我有一个数据框(df)如下:
0 1 2 3 \
0 date BBG.XASX.ABP.S_price BBG.XASX.ABP.S_pos BBG.XASX.ABP.S_trade
1 2017-09-11 2.8303586 0.0 0.0
2 2017-09-12 2.8135189 98570.0 98570.0
3 2017-09-13 2.7829274 98570.0 0.0
4 2017-09-14 2.7928042 98570.0 0.0
4 5
0 BBG.XASX.ABP.S_cost BBG.XASX.ABP.S_pnl_pre_cost
1 -0.0 0.0
2 -37.439355326355 0.0
3 -0.0 -3015.4041549999965
4 -0.0 973.5561759999837
并设置了df.column:
Int64Index([ 0, 1, 2, 3, 4, 5], dtype='int64')

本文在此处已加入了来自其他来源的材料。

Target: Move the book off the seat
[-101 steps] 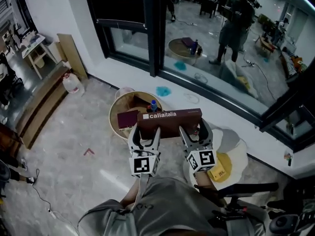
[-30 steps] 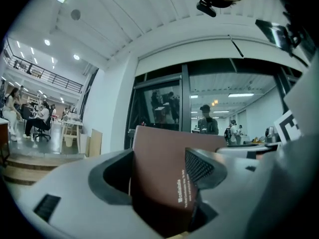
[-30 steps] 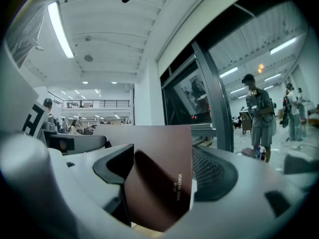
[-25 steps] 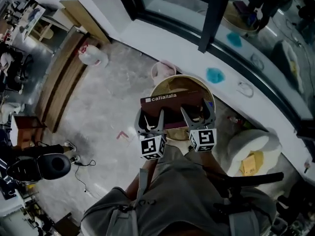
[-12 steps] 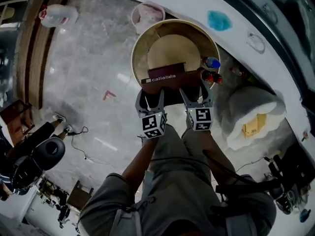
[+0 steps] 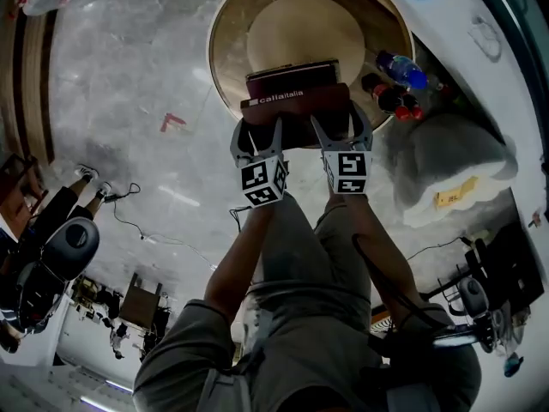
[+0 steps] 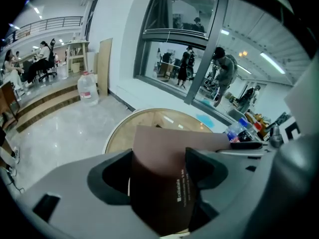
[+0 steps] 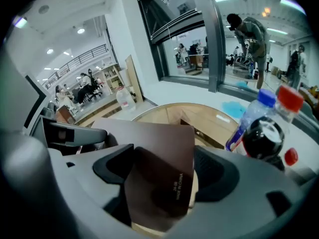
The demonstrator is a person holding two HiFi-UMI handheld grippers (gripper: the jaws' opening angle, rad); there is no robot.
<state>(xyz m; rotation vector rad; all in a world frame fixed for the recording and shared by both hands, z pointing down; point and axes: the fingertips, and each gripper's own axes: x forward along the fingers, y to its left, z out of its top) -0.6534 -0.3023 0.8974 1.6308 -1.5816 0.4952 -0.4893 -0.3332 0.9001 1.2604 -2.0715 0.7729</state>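
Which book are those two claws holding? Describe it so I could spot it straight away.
Find the big round wooden table. Over its near rim, the left gripper and right gripper clamp a long brown book between them. Unlike the maroon book lying just beyond it, it has white lettering along its edge.

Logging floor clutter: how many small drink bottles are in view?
3, clustered right of the round wooden table: a blue-capped bottle, a dark red-capped bottle, a second red-capped bottle. Others may be hidden.
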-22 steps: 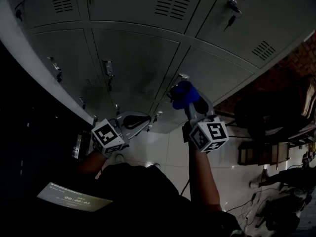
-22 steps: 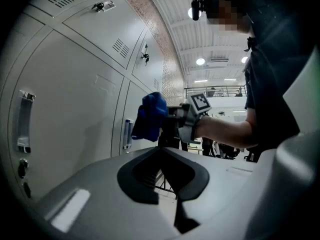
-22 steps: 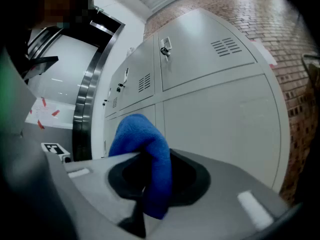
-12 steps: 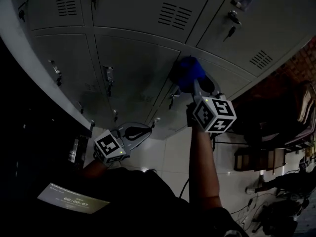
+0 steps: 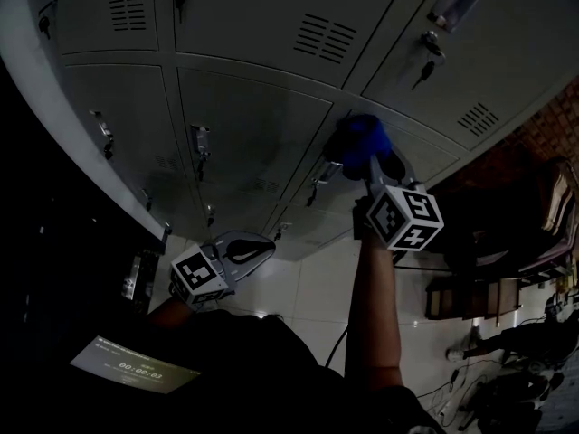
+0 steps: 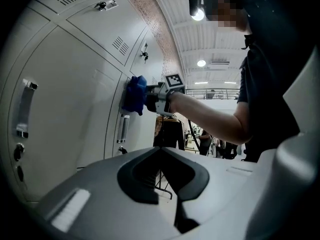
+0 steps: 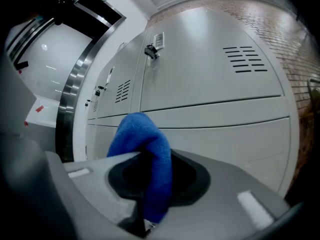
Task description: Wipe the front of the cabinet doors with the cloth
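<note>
One blue cloth point(image 5: 360, 136) is clenched in the jaws of the right gripper point(image 5: 365, 158) and pressed against a cabinet door point(image 5: 427, 136); the left gripper point(image 5: 261, 243) is held with jaws closed on nothing.

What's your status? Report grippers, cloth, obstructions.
Right gripper shut on blue cloth, pressed against locker door. Left gripper shut, empty, low. Handle beside cloth.

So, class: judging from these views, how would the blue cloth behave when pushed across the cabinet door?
Probably floppy: the blue cloth folds and bulges around the right gripper pinching it. Likely light, since that one pinch carries it. Its fuzzy pile looks soft, so it should squash flat and drag over the smooth cabinet door rather than skid.
</note>
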`<state>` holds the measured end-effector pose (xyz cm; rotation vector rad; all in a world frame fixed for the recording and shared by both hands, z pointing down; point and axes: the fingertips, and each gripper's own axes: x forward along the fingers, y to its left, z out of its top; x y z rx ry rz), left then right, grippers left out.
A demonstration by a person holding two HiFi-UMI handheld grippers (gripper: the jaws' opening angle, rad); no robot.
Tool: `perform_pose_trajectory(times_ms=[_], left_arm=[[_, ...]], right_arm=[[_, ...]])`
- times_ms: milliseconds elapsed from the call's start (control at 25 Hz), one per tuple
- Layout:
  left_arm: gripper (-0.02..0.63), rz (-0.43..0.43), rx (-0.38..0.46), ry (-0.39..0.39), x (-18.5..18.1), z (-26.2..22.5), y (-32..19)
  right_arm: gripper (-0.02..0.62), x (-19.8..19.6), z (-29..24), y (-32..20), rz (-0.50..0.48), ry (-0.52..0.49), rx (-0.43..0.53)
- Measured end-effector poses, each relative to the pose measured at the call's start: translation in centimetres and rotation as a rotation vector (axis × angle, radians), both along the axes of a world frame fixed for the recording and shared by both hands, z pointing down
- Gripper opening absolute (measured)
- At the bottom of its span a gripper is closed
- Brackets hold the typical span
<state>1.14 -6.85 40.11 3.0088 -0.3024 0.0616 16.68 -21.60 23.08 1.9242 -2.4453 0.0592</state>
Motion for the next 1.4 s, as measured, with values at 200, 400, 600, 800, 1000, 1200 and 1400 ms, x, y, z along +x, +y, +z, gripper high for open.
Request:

有人可以让我知道如何修改数据框,以便第0列是标题行吗?因此数据框看起来像:
date BBG.XASX.ABP.S_price BBG.XASX.ABP.S_pos BBG.XASX.ABP.S_trade
0 2017-09-11 2.8303586 0.0 0.0
1 2017-09-12 2.8135189 98570.0 98570.0
2 2017-09-13 2.7829274 98570.0 0.0
3 2017-09-14 2.7928042 98570.0 0.0
BBG.XASX.ABP.S_cost BBG.XASX.ABP.S_pnl_pre_cost
0 -0.0 0.0
1 -37.439355326355 0.0
2 -0.0 -3015.4041549999965
3 -0.0 973.5561759999837
和df.column设置为:
[date,BBG.XASX.ABP.S_price,BBG.XASX.ABP.S_pos,BBG.XASX.ABP.S_trade,BBG.XASX.ABP.S_cost,BBG.XASX.ABP.S_pnl_pre_cost]
创建数据框的代码(如下所示):
for subdirname in glob.iglob('C:/Users/stacey/WorkDocs/tradeopt/'+filename+'//BBG*/tradeopt.is-pnl*.lzma', recursive=True):
a = pd.DataFrame(numpy.zeros((0,27)))#data is 35 columns
row = 0
with lzma.open(subdirname, mode='rt') as file:
print(subdirname)
for line in file:
items = line.split(",")
a.loc[row] = items
row = row+1
#a.columns = a.iloc[0]
print(a.columns)
print(a.head())
谢谢
答案 0 :(得分:3)
创建列表列表,并将所有列表传递给DataFrame构造函数,而不用out[1:]首先将其列名与out[0]一起传递:
out = []
with lzma.open(subdirname, mode='rt') as file:
print(subdirname)
for line in file:
items = line.split(",")
out.append(items)
a = pd.DataFrame(out[1:], columns=out[0])
答案 1 :(得分:0)
我没有对此进行测试,但应该可以工作:
with lzma.open(subdirname. mode='rt') as file:
df = pd.read_csv(file, sep=',', header=0)
此方法基于您的文件看起来像csv。